Initial Condition on a boundary

Hi, I have problem wherein in know the final amount of substance (mass) in an object. I trying to set this final amount as a initial condition (concentration) on a boundary and observe how it diffuses through the model. Therefore, ideally when I integrate the concentration distributed across the mesh at the end of the simulation the amount should match the initial amount set at the boundary.

With a simple box mesh and a simple diffusion equation, the solution has an error of <0.5% with a relatively coarse mesh. I’ve implemented the initial condition as:

Check = 10 #Arbitrary Value
h0 = Function(V)
h0.interpolate(Constant(Check))
init_condition = DirichletBC(V, h0, boundaries, 1)
init_condition.apply(u_n.vector())
AreaPerNode = assemble(Constant(1)*dx(domain=mesh))/(len(u_n.vector()))
AreaAtBoundary = AreaPerNode*sum(abs(u_n.compute_vertex_values()-Check)<1E-9)

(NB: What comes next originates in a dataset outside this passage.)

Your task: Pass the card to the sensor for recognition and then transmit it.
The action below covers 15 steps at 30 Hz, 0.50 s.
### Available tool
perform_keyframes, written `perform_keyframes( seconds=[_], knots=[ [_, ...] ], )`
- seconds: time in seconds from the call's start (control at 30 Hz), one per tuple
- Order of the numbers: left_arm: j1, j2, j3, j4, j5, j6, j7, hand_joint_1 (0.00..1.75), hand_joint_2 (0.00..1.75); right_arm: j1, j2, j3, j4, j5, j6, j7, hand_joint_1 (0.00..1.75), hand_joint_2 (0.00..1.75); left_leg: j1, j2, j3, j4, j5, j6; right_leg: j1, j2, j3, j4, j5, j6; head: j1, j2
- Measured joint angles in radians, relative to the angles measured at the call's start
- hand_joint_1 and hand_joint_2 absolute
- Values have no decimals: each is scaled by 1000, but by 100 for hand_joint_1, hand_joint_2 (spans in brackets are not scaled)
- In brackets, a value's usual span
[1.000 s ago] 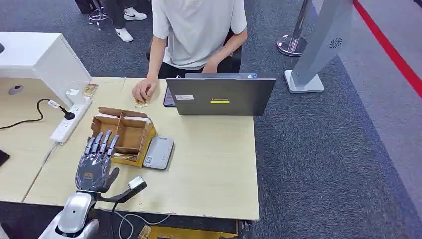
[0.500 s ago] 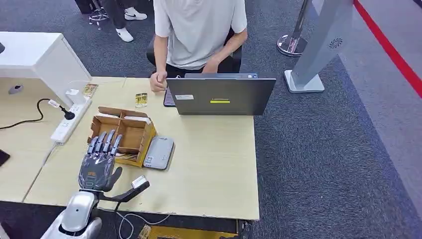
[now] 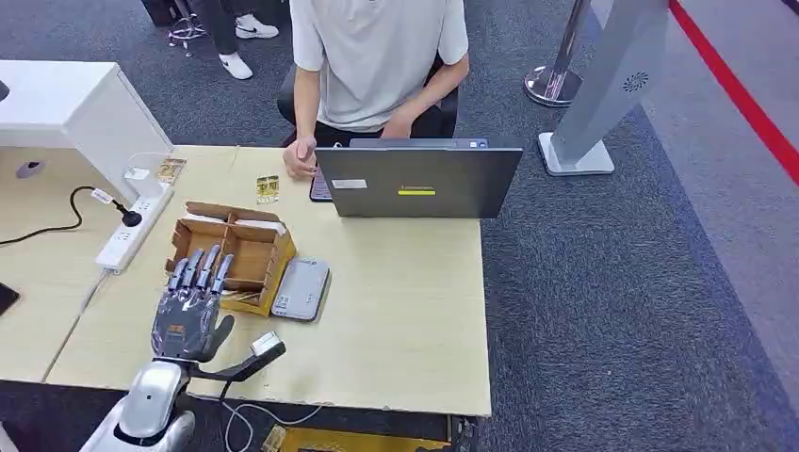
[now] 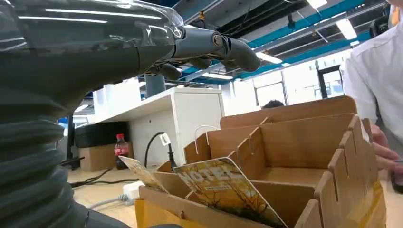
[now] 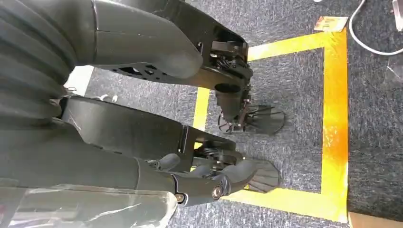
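One cardboard box [image 3: 233, 254], one sensor pad [image 3: 301, 289], one laptop [image 3: 418, 181], one power strip [image 3: 132, 232], two loose cards [image 3: 268, 188] [image 3: 171, 170].

Your head view looks down and forward from high behind the left hand [image 3: 191, 315], taking in the whole table [image 3: 405, 311]. Your left wrist camera sits close behind that hand, facing level past its fingers [image 4: 209, 45] into the cardboard box [image 4: 285, 161] just ahead, which both views share. Your right wrist camera points down at the carpet [image 5: 294, 95].
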Motion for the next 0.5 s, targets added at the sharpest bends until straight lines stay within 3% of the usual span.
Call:
perform_keyframes(
  seconds=[0.5],
  knots=[
    [-20,-16,0,25,-5,-62,16,0,175,1,0,-5,0,32,3,5,0,175,0,0,0,0,0,0,0,0,0,0,0,0,0,0]
  ],
)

InitialAmount = 199 #Arbitrary Value
h0.interpolate(Constant(InitialAmount/AreaAtBoundary))
inti_condition = DirichletBC(V, h0, boundaries, 1)
init_condition.apply(u_n.vector())

This works well. However, when I try to the implement the same idea for a more complex cylindrical boundary with a coupled PDE solving for mixed element I get an error of almost 9% for a very refine mesh. I’m not sure if I am overlooking something. I have implemented it like so:

Check = 1000 #Arbitrary Value
H0,H1,H2 = VV.split()
H0 = H0.collapse()
h0 = Function(H0)
h0.interpolate(Constant(Check))
init_condition = DirichletBC(VV.sub(0), h0, boundaries, 1)
init_condition.apply(u_n.vector())

AreaPerNode = assemble(Constant(1)*dx(domain=mesh))/(len(u_n.split()[0].vector()))
AreaAtBoundary = AreaPerNode*sum(abs(u_n.split()[0].vector()[:]-Check)<1E-6)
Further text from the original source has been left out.